■ **Work order**
Before copying, set the pictures aside; then repeat every line below verbatim.

>>>

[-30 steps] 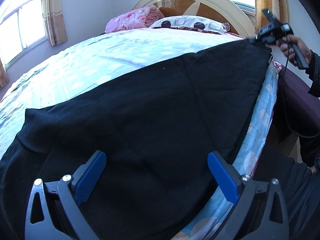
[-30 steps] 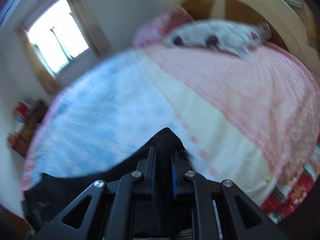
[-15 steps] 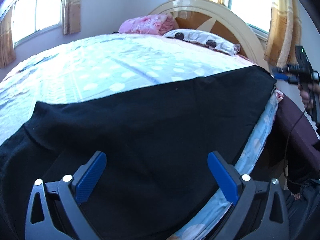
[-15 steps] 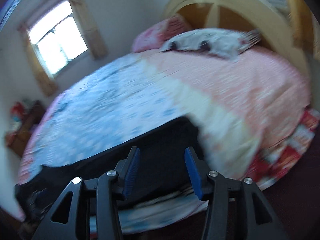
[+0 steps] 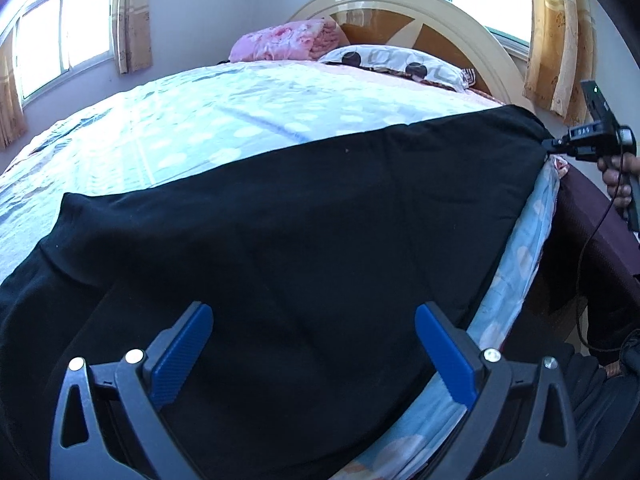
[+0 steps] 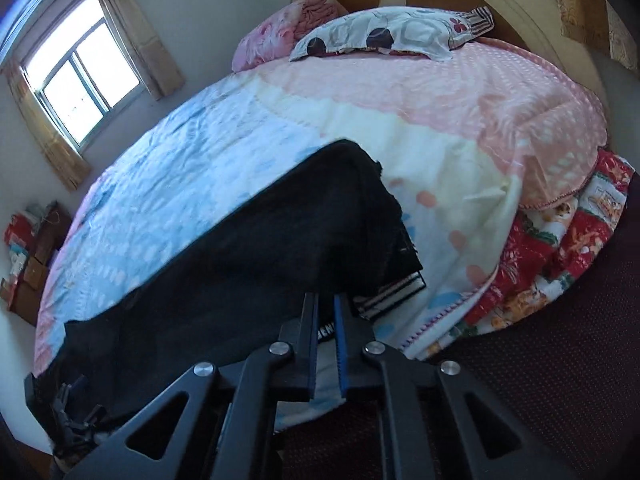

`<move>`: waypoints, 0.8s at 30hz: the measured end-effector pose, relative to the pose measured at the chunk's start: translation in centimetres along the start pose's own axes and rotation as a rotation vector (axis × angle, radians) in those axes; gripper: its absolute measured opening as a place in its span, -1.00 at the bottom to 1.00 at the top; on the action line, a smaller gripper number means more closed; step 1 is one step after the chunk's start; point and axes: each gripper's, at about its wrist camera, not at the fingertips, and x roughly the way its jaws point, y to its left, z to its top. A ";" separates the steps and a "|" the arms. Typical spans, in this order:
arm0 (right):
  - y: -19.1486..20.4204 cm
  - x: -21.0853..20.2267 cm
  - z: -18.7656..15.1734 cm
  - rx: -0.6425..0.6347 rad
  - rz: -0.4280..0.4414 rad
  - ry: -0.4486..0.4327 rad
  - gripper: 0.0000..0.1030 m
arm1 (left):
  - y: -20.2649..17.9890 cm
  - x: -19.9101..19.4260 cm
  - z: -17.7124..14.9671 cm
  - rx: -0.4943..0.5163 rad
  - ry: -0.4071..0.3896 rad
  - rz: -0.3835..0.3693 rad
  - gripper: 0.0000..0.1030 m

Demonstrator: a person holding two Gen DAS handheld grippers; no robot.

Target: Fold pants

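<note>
Black pants lie spread flat across the near side of a bed, over a pale blue dotted bedspread, their long edge running along the mattress side. The left gripper hangs over the dark cloth with its blue pads wide apart and nothing between them. At the far corner of the garment the right gripper has its jaws drawn almost together — they have just been closing — and in the right wrist view the tips sit at the edge of the cloth, beside a striped band; the pads look to pinch the fabric there, though the contact itself is partly hidden. From the left wrist view the same tool appears at the pants' corner, held in a hand with a cable trailing down.

Around the work: a pink-and-cream blanket covers the head of the bed, topped by a patterned pillow and a folded pink quilt against a curved headboard. A red floral cover hangs off the mattress edge. Curtained windows light the room — boxes are stacked by the far wall.
</note>
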 end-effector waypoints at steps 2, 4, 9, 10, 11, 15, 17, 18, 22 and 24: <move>-0.3 0.0 -0.4 -0.014 -0.003 -0.010 -0.87 | 0.0 -0.1 0.2 -0.005 0.007 -0.001 1.00; -0.3 0.0 -0.2 -0.018 -0.007 0.005 -0.87 | 0.4 -0.9 0.7 -0.021 -0.002 0.000 1.00; 2.0 -3.0 -0.3 -0.092 -0.099 -0.076 0.01 | 3.2 -4.2 2.8 -0.019 -0.081 0.062 1.00; 3.0 -3.8 -0.4 -0.119 -0.114 -0.124 0.11 | 4.6 -4.6 3.6 -0.029 -0.086 0.079 1.00; 4.2 -4.3 -0.5 -0.148 -0.111 -0.158 0.13 | 5.5 -4.6 4.0 -0.034 -0.084 0.095 1.00; 9.0 -3.8 -1.1 -0.266 0.042 -0.167 0.13 | 9.4 -3.3 6.2 -0.084 -0.056 0.164 1.00; 11.5 -1.9 -1.9 -0.316 0.142 -0.088 0.13 | 11.3 -1.5 7.1 -0.138 -0.010 0.168 1.00; 12.3 -1.0 -2.2 -0.328 0.170 -0.056 0.13 | 12.0 -0.5 7.3 -0.148 0.027 0.198 1.00; 13.8 3.3 -3.7 -0.330 0.156 0.070 0.13 | 14.1 3.7 7.0 -0.186 0.169 0.255 1.00; 12.8 5.0 -4.1 -0.297 0.152 0.111 0.13 | 15.2 4.0 6.7 -0.242 0.138 0.220 1.00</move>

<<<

■ **Answer to this task**
[-30 steps] 
[-30 steps] 
[-15 steps] 
[-15 steps] 
[+0 steps] 
[+0 steps] 

`<move>`: waypoints, 0.8s at 30hz: the measured end-effector pose, relative to the pose measured at the chunk's start: translation in centimetres along the start pose's own axes and rotation as a rotation vector (axis × angle, radians) in those axes; gripper: its absolute measured opening as a place in its span, -1.00 at the bottom to 1.00 at the top; on the action line, a smaller gripper number means more closed; step 1 is one step after the chunk's start; point and axes: each gripper's, at about its wrist camera, not at the fingertips, and x roughly the way its jaws point, y to its left, z to its top. A ";" separates the steps and a "|" the arms. Typical spans, in this order:
arm0 (right):
  - y: -19.1486..20.4204 cm
  - x: -21.0853..20.2267 cm
  - z: -18.7656..15.1734 cm
  - rx: -0.6425..0.6347 rad
  - rz: -0.4280..0.4414 rad
  - ry: -0.4486..0.4327 rad
  - gripper: 0.0000..0.1030 m
arm1 (left):
  - y: -20.2649..17.9890 cm
  - x: -19.9101..19.4260 cm
  - z: -17.7124..14.9671 cm
  - rx: -0.4943..0.5163 rad
  - ry: -0.4071..0.3896 rad
  - rz: -0.3835..0.3693 rad
  - gripper: 0.0000..0.1030 m

Demonstrator: a person holding two Gen DAS handheld grippers; no robot.

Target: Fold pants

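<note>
Black pants lie spread flat across the near side of a bed, over a pale blue dotted bedspread, their long edge running along the mattress side. The left gripper hangs over the dark cloth with its blue pads wide apart and nothing between them. At the far corner of the garment the right gripper has its jaws drawn almost together — they have just been closing — and in the right wrist view the tips sit at the edge of the cloth, beside a striped band; the pads look to pinch the fabric there, though the contact itself is partly hidden. From the left wrist view the same tool appears at the pants' corner, held in a hand with a cable trailing down.

Around the work: a pink-and-cream blanket covers the head of the bed, topped by a patterned pillow and a folded pink quilt against a curved headboard. A red floral cover hangs off the mattress edge. Curtained windows light the room — boxes are stacked by the far wall.
</note>
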 end-effector waypoints at steps 2, 4, 9, 10, 11, 15, 17, 18, 22 and 24: <move>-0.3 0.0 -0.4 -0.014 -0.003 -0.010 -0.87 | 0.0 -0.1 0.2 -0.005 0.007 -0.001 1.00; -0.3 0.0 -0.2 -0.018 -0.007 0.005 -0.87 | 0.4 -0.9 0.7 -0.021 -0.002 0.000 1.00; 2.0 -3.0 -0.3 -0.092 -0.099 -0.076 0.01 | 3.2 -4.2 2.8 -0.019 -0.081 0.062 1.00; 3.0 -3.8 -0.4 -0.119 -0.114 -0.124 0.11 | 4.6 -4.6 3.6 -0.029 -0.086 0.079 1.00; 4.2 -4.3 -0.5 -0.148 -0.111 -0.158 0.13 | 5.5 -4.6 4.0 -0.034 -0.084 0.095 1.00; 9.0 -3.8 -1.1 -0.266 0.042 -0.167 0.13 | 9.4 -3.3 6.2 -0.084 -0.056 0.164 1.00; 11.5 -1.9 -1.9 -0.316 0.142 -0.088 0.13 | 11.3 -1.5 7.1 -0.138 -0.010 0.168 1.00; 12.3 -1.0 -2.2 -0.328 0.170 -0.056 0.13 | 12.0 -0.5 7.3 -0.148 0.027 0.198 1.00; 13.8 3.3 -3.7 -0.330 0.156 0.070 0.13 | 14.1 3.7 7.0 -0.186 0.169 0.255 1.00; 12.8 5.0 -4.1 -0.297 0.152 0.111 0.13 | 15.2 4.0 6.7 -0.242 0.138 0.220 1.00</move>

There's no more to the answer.